### What is being asked:
The output is the lines below from the one with "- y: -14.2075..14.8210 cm" through the one with "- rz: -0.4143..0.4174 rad", both included, printed exactly and with no other line.

[Saved entries]
==================================================
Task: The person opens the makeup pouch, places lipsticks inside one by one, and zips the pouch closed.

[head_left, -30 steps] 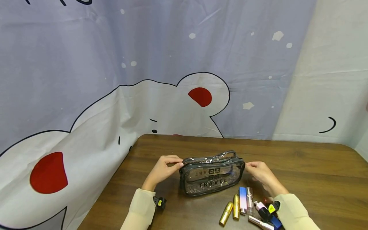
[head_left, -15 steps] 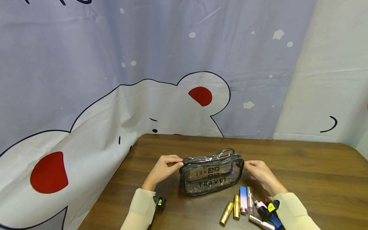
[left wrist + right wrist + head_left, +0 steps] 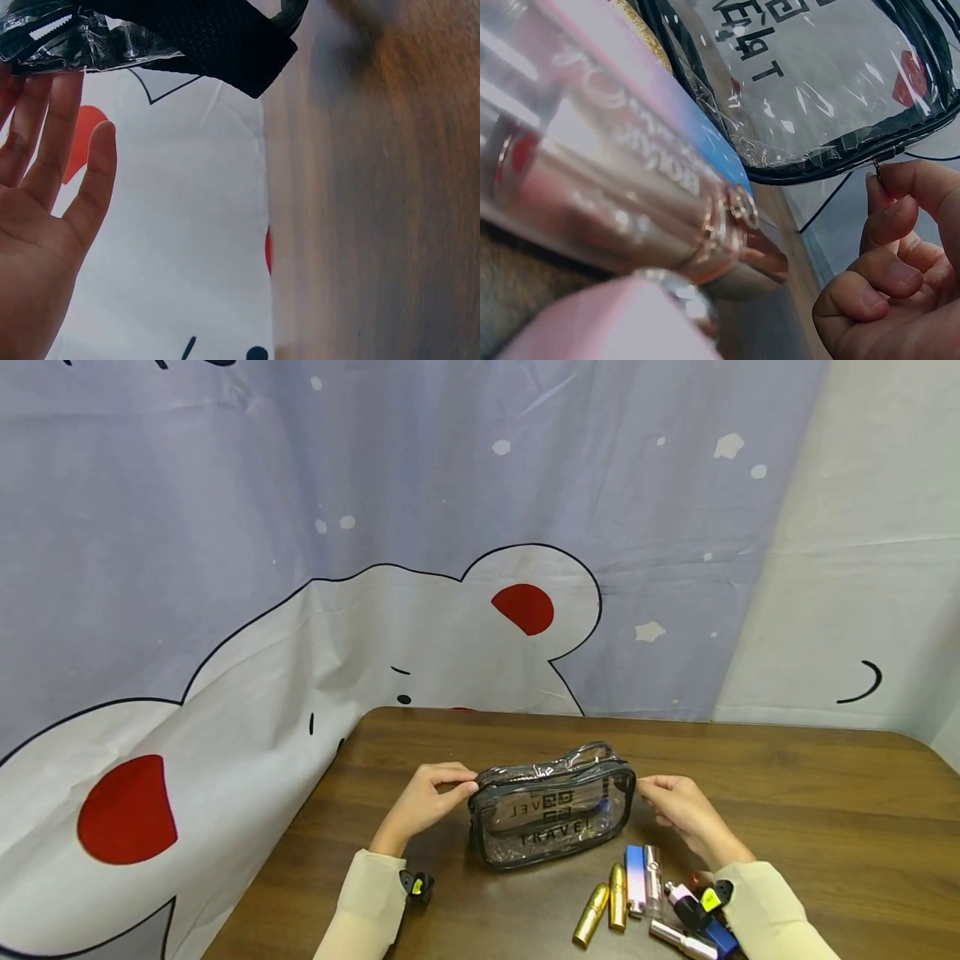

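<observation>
A clear toiletry bag (image 3: 555, 818) with black edging and the word TRAVEL stands upright on the table. My left hand (image 3: 426, 802) pinches its upper left corner between thumb and fingers. In the left wrist view, the fingers (image 3: 56, 127) reach up to the bag's zipped top (image 3: 97, 41), beside a black strap (image 3: 217, 45); their tips are partly hidden. At the bag's right end is my right hand (image 3: 686, 810). The right wrist view shows its thumb and forefinger pinching a small metal zipper pull (image 3: 878, 174), the other fingers curled.
In front of the bag lie gold lipstick tubes (image 3: 617, 897), a blue-and-pink tube (image 3: 635, 881), a clear-capped lipstick (image 3: 653, 882) and a silvery pink tube (image 3: 682, 939). A blue box (image 3: 720, 937) and other cosmetics sit by the right wrist. A printed cloth (image 3: 450, 635) hangs behind the wooden table (image 3: 825, 827).
The bag's right end and top handle have shifted slightly back and left, together with a small movement of my right hand. My left hand keeps its place at the corner.
</observation>
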Demonstrator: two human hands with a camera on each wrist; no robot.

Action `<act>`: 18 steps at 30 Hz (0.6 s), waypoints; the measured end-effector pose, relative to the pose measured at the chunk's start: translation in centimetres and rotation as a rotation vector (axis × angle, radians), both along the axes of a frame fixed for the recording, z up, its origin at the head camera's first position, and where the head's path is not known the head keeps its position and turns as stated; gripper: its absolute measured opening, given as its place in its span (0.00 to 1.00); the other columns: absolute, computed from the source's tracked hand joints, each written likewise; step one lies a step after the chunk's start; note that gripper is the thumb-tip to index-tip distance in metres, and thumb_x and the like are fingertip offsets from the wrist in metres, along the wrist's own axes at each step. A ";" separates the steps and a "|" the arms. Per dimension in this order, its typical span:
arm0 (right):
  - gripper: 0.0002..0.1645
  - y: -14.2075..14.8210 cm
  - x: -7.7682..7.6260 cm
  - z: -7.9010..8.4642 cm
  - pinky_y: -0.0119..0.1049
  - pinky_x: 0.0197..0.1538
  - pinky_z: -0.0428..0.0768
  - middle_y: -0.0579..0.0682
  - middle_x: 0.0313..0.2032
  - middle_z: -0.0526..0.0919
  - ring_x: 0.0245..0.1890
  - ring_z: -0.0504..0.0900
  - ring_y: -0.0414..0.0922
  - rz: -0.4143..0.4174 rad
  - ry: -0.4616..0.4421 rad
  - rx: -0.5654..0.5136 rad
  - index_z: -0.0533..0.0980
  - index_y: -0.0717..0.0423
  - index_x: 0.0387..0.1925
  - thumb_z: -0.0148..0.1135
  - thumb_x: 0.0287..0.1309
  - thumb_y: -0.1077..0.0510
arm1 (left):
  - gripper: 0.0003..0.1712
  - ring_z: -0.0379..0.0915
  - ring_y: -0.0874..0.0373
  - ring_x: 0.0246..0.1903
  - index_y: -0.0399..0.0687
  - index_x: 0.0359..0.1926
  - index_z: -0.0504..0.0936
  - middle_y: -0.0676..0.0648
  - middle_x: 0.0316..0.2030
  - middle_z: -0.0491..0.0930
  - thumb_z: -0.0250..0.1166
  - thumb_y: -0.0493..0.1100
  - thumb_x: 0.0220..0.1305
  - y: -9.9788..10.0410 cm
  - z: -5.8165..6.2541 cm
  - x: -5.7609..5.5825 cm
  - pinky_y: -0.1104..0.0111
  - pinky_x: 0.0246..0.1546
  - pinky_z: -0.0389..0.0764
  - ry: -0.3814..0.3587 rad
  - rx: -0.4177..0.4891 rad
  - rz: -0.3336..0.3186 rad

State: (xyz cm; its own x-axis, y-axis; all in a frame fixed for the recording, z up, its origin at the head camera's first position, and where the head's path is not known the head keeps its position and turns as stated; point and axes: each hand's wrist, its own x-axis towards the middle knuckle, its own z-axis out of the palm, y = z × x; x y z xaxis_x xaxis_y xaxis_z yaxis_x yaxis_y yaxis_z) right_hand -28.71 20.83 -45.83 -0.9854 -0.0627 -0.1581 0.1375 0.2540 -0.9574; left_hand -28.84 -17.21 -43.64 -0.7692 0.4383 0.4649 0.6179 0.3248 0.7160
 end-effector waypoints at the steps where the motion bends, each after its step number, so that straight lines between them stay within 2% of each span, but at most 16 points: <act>1: 0.16 0.0 0.0 0.0 0.27 0.24 0.67 0.40 0.20 0.71 0.17 0.62 0.33 0.002 0.001 0.002 0.78 0.67 0.44 0.54 0.64 0.57 | 0.09 0.78 0.64 0.39 0.39 0.42 0.86 0.44 0.38 0.85 0.65 0.38 0.63 0.0 0.0 0.0 0.68 0.40 0.80 0.002 -0.001 -0.002; 11: 0.15 0.1 0.3 0.2 0.27 0.23 0.66 0.40 0.21 0.72 0.17 0.63 0.33 0.009 0.005 0.000 0.77 0.67 0.43 0.54 0.64 0.58 | 0.08 0.78 0.64 0.39 0.40 0.42 0.86 0.44 0.38 0.85 0.64 0.37 0.63 -0.1 0.4 0.2 0.67 0.42 0.79 -0.012 -0.003 -0.020; 18: 0.14 0.2 0.4 0.3 0.26 0.24 0.67 0.40 0.21 0.72 0.17 0.63 0.33 0.026 0.019 -0.011 0.77 0.66 0.43 0.53 0.63 0.59 | 0.08 0.79 0.56 0.40 0.39 0.42 0.86 0.43 0.39 0.85 0.63 0.35 0.63 0.0 0.6 0.2 0.66 0.44 0.79 -0.045 -0.012 -0.009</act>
State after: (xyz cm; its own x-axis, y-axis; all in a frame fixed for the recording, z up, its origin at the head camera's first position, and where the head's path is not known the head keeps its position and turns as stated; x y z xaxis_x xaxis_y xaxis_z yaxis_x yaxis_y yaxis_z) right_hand -28.36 21.02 -45.52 -0.9863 -0.0898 -0.1381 0.1123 0.2469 -0.9625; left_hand -28.61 -17.22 -43.03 -0.7855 0.4504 0.4245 0.5879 0.3286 0.7392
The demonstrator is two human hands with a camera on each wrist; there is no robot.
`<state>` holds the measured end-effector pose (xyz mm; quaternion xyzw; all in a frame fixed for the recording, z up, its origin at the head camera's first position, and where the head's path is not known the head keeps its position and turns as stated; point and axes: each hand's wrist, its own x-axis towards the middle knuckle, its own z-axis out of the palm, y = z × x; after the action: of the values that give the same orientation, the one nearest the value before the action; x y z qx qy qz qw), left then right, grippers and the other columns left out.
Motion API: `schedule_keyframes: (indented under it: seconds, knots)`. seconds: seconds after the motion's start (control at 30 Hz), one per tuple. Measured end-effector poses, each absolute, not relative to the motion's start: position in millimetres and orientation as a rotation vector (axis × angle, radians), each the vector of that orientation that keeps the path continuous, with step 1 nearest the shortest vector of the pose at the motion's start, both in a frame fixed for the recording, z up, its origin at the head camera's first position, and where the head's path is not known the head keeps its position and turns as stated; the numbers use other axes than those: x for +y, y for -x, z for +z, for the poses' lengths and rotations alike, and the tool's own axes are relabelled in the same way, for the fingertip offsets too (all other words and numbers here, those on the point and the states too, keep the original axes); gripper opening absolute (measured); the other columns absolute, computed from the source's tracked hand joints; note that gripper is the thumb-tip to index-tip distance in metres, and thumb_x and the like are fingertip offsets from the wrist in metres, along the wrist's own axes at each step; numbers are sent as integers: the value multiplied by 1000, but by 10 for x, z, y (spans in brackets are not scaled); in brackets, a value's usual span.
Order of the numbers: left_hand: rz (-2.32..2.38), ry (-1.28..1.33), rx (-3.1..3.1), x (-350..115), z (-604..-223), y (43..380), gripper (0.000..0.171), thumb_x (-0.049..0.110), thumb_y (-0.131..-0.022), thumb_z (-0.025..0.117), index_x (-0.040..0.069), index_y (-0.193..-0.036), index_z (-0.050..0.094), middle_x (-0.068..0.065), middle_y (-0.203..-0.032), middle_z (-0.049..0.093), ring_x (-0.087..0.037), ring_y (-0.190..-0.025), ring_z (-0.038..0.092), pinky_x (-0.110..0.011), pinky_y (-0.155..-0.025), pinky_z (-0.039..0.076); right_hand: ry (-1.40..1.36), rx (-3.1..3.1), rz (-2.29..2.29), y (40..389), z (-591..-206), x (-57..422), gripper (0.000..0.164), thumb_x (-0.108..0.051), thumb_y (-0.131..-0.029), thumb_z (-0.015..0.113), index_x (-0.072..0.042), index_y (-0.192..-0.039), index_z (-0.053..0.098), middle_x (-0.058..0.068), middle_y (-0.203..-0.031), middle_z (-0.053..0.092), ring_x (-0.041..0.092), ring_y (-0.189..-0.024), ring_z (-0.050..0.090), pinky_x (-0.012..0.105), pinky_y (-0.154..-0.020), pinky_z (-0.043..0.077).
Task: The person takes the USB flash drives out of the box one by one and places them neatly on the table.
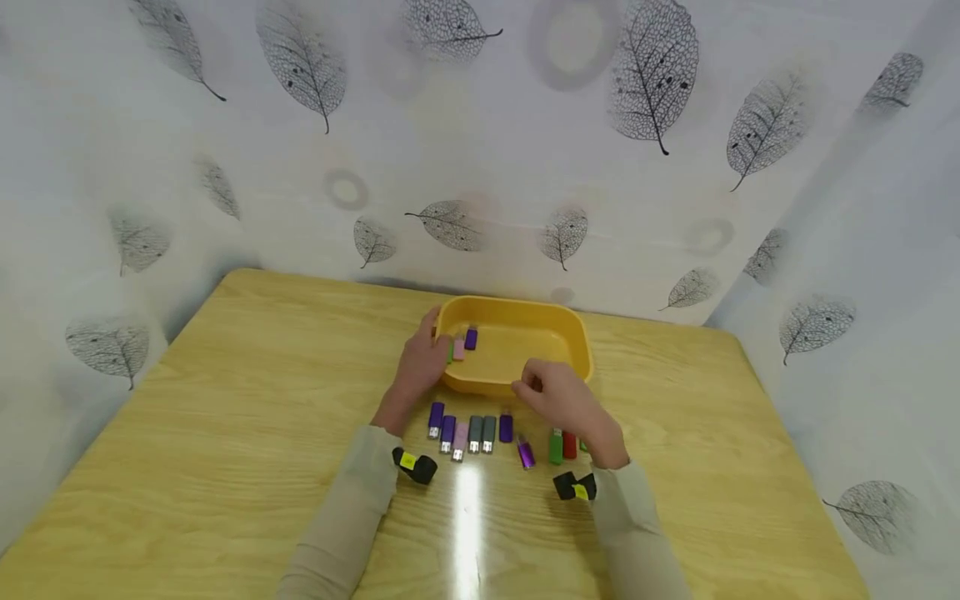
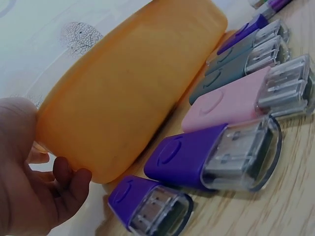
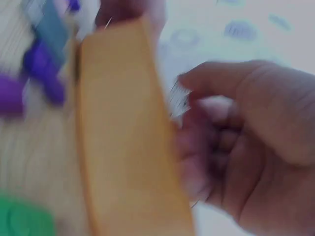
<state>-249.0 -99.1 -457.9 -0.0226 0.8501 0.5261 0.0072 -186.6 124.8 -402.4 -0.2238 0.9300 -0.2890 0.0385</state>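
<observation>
Left hand: grip pinches the left end of the yellow tray. Right hand: above the tray's near rim, right of its middle; fingers curled, blurred, cannot tell whether the grip pinches anything.
Inside tray, left end: green USB drive, pink USB drive, purple USB drive.
On the surface, near side of tray, left to right: two purple drives, pink drive, two grey drives, dark purple drive, tilted violet drive, green drive, red drive.

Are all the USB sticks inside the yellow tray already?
No, the head view shows several USB sticks lying on the table in front of the yellow tray.
</observation>
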Motion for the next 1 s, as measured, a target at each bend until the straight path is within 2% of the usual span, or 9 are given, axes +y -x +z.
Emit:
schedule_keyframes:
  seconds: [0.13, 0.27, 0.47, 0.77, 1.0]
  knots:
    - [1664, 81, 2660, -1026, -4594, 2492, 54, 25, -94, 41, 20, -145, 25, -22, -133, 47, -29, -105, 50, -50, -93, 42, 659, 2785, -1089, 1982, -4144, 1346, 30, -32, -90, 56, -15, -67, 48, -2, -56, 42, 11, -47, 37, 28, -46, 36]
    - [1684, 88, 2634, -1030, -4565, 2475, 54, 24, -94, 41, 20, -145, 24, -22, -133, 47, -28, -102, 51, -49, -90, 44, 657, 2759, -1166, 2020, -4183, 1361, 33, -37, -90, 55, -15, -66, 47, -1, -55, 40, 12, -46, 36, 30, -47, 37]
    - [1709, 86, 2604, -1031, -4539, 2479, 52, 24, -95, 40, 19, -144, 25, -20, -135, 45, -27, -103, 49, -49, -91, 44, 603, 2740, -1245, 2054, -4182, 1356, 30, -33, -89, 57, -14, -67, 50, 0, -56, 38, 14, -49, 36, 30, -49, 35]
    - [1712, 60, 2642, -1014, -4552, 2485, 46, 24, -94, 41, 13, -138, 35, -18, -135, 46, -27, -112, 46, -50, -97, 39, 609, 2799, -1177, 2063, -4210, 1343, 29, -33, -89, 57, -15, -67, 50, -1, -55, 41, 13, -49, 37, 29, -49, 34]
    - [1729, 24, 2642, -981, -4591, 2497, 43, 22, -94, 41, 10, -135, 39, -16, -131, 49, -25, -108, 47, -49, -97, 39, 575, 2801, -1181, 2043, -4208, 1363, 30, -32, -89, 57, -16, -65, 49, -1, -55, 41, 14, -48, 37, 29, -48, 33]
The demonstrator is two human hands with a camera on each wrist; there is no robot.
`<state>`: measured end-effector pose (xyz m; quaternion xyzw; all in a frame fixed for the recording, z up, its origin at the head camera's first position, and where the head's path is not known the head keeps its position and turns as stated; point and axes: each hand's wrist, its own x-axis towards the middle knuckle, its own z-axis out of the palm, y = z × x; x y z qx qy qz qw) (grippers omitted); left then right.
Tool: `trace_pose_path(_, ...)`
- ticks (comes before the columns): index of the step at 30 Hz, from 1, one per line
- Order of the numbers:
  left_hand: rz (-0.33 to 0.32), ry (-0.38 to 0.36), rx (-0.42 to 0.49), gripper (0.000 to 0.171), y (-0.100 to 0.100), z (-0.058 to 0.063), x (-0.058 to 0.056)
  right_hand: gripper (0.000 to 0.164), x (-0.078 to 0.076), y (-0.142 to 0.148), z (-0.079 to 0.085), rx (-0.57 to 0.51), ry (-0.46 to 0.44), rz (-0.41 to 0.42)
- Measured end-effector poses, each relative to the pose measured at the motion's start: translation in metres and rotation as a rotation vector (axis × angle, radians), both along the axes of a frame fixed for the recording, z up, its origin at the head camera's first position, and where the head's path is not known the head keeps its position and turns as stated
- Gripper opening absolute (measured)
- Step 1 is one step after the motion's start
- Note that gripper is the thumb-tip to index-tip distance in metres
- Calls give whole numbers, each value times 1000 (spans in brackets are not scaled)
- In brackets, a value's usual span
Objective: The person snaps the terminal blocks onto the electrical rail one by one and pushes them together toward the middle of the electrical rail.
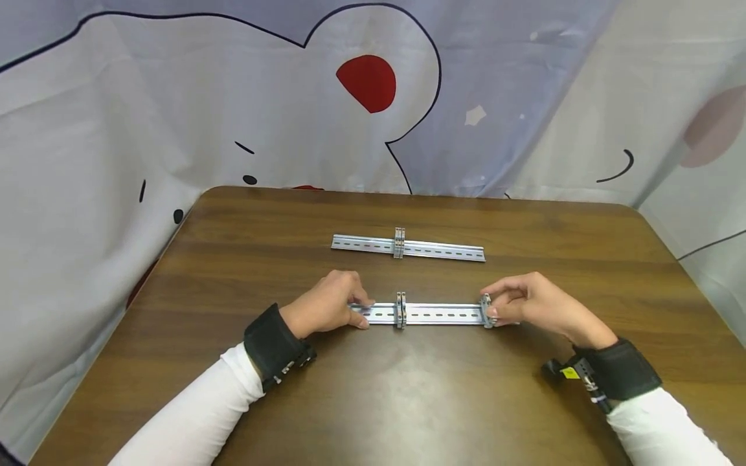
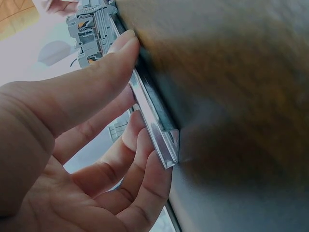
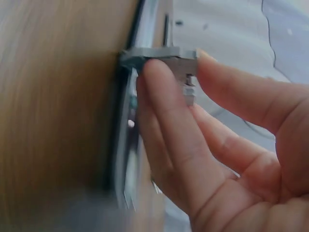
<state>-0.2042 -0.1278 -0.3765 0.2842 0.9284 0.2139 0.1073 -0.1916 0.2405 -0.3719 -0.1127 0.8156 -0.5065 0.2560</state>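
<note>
A slotted metal DIN rail [image 1: 443,315] lies crosswise on the table in front of me. My left hand [image 1: 330,303] grips its left end, thumb on the near side and fingers on the far side; the left wrist view shows the rail's end [image 2: 166,154] against the fingertips. Grey terminal blocks [image 1: 400,310] stand upright near the middle of this rail. At the right part, my right hand [image 1: 536,303] pinches another grey terminal block [image 3: 181,67], which stands across the rail. Whether it is clipped on cannot be told.
Farther back lies a second DIN rail [image 1: 443,251], slightly slanted, with terminal blocks [image 1: 399,243] near its middle. The brown wooden table [image 1: 408,395] ends at a printed cloth [image 1: 262,97] hanging behind it. Each wrist wears a black band with a camera.
</note>
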Motion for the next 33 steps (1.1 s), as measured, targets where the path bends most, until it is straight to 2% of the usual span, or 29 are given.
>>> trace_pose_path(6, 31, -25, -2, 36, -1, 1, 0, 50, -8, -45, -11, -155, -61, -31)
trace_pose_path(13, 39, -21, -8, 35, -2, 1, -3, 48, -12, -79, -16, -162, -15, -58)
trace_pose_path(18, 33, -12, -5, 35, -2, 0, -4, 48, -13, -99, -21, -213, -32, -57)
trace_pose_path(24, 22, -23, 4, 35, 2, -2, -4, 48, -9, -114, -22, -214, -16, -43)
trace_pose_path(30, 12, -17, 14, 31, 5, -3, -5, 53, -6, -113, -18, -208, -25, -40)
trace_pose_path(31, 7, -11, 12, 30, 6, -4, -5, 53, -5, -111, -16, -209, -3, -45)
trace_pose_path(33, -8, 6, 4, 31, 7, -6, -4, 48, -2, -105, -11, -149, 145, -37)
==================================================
### Response:
  - y: -14.2075..14.8210 cm
  - x: -7.7682..7.6260 cm
  - z: -7.9010..8.4642 cm
  - pinky_y: -0.0119..0.1049
  - pinky_x: 0.0197..0.1538
  - pinky_z: -0.0428..0.0768
  - middle_y: -0.0579..0.0682
  - middle_x: 0.0313..0.2032
  - middle_z: -0.0526..0.0919
  - ring_x: 0.0245..0.1890
  - ring_z: -0.0504..0.0900
  - ring_y: -0.0414..0.0922
  - rz: -0.4143..0.4174 rad

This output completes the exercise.